A veces, la simplicidad de un idioma puede traerte de vuelta a la realidad donde las ideas liberales pierden fuerza. El idioma Bunuba, de la tribu Bunuba en el noroeste de Australia, es un ejemplo claro del deterioro cultural al que nos enfrentamos. Esta lengua, hablada por los nativos de la región de Fitzroy River durante miles de años, está al borde de la extinción. A pesar de los intentos por preservar su herencia, nos enfrentamos a un mundo que a menudo ignora los verdaderos valores culturales. ¿Por qué sucede esto? Porque vivimos en un entorno que valora el ruido sobre la sustancia, y que se centra en modas temporales más que en riquezas culturales verdaderas.
La pérdida de un idioma es un fenómeno que refleja una falta de aprecio por la riqueza humana. Los idiomas nativos como el Bunuba encapsulan no solo vocabulario, sino historias, costumbres, y una forma única de ver y entender el mundo. Es como si esas voces trataran de hablar en una tormenta moderna que no quiere escucharlas. Mientras celebramos la diversidad en discursos y modas, los hechos demuestran que hay un empuje hacia la homogeneidad; una homogeneidad que no hace espacio para las voces ancestrales.
Con más de 30.000 años de historia, la gente Bunuba ha usado este idioma para transmitir conocimientos esenciales y valores. Sin embargo, las políticas modernas han favorecido otros idiomas dominantes, y el Bunuba ha sido dejado de lado. En lugar de alentar el uso de estas lenguas, parece que existe una agenda oculta que promueve su desaparición al esperar que aprendan y se comuniquen en idiomas «globales» como el inglés.
El problema aquí es evidente: la falta de valor dado a los idiomas nativos por parte de las instituciones convencionales. Mientras el sector educativo está ocupado rediseñando planes de estudio con teorías de la diversidad y la inclusión, la realidad en el exterior es que estos sistemas están contribuyendo al silencio de lenguas ancestrales. Lo que se debería apreciar y proteger está relegado a las sombras por intereses que no siempre están claros.
Criticar la modernización y el impacto que tiene en idiomas como el Bunuba no es anti-progreso, sino un llamado a la prudencia. El Bunuba es, después de todo, un ejemplo de cómo la modernización descontrolada puede erosionar las bases culturales.
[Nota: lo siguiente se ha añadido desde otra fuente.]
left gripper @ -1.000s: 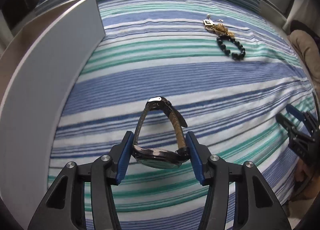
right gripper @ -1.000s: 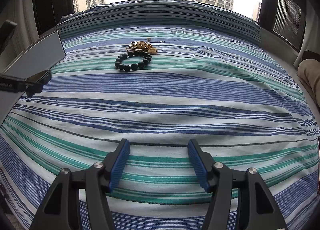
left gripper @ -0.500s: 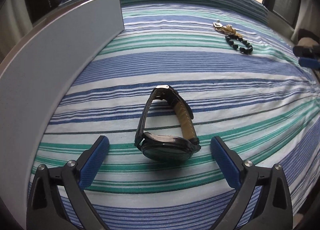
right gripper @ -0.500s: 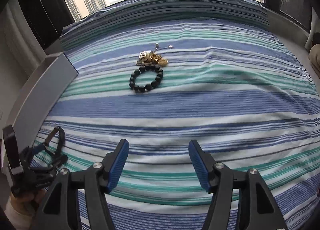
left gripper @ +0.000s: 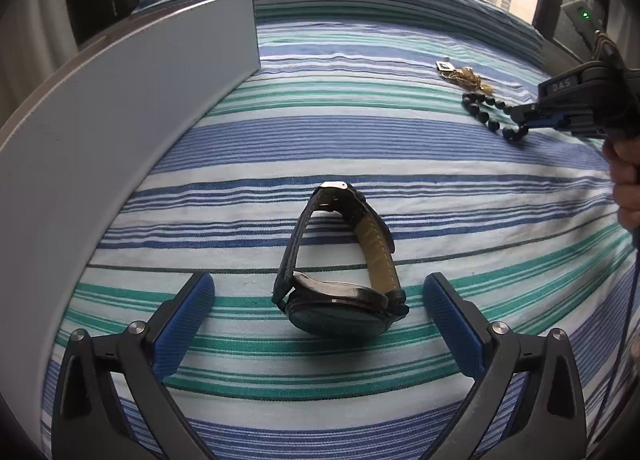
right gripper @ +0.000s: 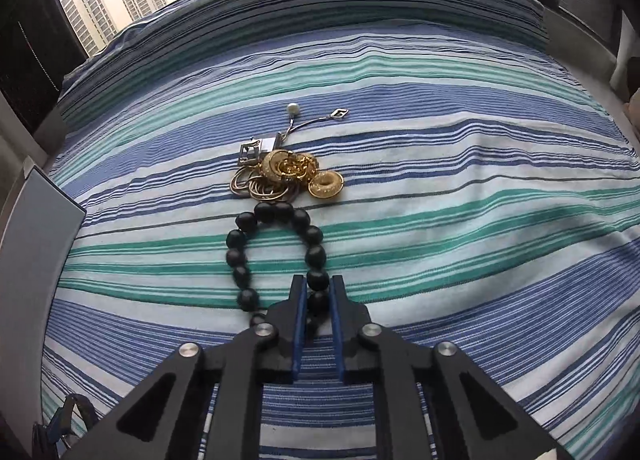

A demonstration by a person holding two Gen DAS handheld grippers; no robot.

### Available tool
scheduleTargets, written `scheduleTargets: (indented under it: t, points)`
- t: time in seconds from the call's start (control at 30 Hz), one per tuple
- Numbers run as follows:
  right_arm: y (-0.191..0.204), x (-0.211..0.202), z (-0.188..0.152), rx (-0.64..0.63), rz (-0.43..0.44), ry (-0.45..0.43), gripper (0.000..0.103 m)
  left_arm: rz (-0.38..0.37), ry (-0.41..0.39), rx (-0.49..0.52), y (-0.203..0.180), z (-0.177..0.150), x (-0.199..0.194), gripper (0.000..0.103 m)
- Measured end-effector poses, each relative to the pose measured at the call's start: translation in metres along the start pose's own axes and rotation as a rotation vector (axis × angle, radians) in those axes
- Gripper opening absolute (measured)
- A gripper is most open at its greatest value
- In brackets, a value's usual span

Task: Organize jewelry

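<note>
Right gripper [right gripper: 318, 292] has moved up and now clamps the bead bracelet [right gripper: 276, 256], seemingly lying flat; left gripper [left gripper: 318, 316] spread wide around watch [left gripper: 340, 260].

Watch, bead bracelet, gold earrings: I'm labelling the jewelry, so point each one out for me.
Watch [left gripper: 340, 310]: left wrist view, on its case.
Bead bracelet [right gripper: 276, 212]: right wrist view, on a far bead.
Gold earrings [right gripper: 326, 185]: right wrist view, on the rightmost hoop.

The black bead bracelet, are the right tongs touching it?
Touching. The right wrist view shows the right tongs shut on the black bead bracelet, a bead pinched between both blue pads.
</note>
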State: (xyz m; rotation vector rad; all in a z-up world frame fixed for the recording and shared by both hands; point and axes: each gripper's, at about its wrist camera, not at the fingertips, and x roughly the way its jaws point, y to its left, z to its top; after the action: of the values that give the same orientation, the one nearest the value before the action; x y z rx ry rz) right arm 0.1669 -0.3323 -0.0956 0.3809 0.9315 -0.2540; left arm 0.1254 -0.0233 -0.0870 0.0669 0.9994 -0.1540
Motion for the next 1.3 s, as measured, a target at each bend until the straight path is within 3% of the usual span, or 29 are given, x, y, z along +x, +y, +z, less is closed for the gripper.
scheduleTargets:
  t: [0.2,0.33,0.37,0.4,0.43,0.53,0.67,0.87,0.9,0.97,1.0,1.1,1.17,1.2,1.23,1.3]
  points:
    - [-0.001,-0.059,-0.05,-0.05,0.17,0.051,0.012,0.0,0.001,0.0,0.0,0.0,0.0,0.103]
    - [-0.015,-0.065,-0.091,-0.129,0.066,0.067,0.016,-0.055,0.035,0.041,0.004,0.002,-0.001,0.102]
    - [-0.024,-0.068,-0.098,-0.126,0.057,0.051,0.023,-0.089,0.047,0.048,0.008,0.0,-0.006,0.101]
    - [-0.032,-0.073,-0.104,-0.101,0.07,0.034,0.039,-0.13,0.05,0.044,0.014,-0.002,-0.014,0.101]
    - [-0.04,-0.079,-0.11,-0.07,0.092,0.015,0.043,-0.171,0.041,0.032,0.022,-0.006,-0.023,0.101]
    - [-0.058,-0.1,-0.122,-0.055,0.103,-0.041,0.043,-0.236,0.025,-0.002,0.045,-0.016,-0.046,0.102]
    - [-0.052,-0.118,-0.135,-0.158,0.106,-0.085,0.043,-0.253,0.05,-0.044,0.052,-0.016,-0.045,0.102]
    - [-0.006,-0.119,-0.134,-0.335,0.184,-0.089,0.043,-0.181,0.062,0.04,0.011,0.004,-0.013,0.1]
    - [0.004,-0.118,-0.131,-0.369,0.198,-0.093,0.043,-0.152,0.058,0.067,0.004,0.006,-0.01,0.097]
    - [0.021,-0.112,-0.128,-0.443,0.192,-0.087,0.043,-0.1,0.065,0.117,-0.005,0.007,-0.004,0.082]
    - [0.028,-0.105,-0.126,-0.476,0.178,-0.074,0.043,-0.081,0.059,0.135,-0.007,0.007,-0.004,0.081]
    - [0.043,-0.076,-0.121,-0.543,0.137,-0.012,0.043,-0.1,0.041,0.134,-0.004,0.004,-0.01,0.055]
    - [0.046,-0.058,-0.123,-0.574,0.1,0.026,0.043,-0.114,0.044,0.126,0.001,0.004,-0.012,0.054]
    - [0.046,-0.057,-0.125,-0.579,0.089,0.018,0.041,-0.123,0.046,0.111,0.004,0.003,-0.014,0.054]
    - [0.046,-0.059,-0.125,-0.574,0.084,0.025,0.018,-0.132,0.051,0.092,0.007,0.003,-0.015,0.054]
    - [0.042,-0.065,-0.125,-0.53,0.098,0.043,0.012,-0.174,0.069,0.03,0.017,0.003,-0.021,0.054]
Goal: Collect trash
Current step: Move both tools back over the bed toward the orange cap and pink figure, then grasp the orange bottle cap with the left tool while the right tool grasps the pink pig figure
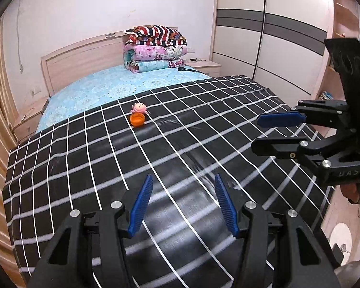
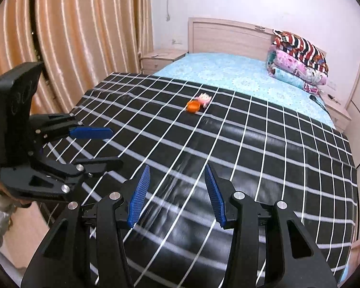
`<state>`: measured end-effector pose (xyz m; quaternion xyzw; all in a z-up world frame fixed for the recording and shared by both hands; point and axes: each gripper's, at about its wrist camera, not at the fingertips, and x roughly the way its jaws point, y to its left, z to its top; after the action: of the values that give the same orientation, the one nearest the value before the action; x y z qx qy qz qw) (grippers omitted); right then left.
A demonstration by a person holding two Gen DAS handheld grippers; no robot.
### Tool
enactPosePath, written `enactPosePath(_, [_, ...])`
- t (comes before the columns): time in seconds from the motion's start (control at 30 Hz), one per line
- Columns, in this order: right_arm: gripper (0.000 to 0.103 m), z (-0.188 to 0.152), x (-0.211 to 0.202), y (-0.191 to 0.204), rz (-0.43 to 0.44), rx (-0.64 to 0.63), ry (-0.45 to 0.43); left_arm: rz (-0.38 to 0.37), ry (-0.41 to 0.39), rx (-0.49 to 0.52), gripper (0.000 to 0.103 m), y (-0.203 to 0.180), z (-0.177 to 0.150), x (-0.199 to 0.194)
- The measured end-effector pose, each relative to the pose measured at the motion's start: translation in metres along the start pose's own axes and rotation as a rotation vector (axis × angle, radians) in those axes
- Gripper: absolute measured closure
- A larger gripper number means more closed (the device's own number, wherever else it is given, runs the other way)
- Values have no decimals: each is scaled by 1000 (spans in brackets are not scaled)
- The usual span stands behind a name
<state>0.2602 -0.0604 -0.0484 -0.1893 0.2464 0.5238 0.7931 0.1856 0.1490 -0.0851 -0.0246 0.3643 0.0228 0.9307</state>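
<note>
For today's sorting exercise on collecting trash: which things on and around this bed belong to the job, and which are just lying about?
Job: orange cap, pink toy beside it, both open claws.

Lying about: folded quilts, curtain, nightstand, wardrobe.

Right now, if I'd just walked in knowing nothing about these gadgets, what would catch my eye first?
Probably the two small bright things lying alone on the black-and-white checked cover of the bed: an orange cap with a pink toy figure right behind it. Next, the stack of folded colourful quilts against the headboard. Nearest you, the left gripper and right gripper both hang open and empty above the cover's near end.
</note>
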Motion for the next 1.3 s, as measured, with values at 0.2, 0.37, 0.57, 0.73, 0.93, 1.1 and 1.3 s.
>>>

Hablar Bunuba no debería ser una curiosidad exótica o tema para un libro de historia, sino un orgullo vivo. El desinterés por mantenerlo vivo se siente como si se estuviera escribiendo una carta de despedida a nuestra diversidad cultural más genuina.
Como suele ser el caso, la hegemonía cultural moderna omite la sabiduría milenaria de estos idiomas. Proyectos de corte muy político prometen inclusión y diversidad, pero en su implementación, olvidan las esencias simples y verdaderas como el idioma Bunuba. ¿Queremos diversidad, o solo la idea de diversidad que más se acomoda a agendas específicas?
La supervivencia del idioma Bunuba depende fundamentalmente de sus hablantes nativos, quienes enfrentan el desafío titánico de mantener viva la llama de su herencia en un mundo que no deja de cambiar. Su lucha no debería ser solitaria. Más que nunca, es el momento de pasar de las palabras a la acción real, apoyando políticas verdaderamente inclusivas que no solo piensen en la cantidad, sino en la riqueza de las culturas.
Así que antes de lanzar el siguiente proyecto para asegurar una rica diversidad cultural, sería bueno recordar que detrás de las palabras hay voces que se niegan a ser acalladas por discursos vacíos. El Idioma Bunuba es un recordatorio de que la auténtica diversidad no necesita propaganda, sino reconocimiento y acción.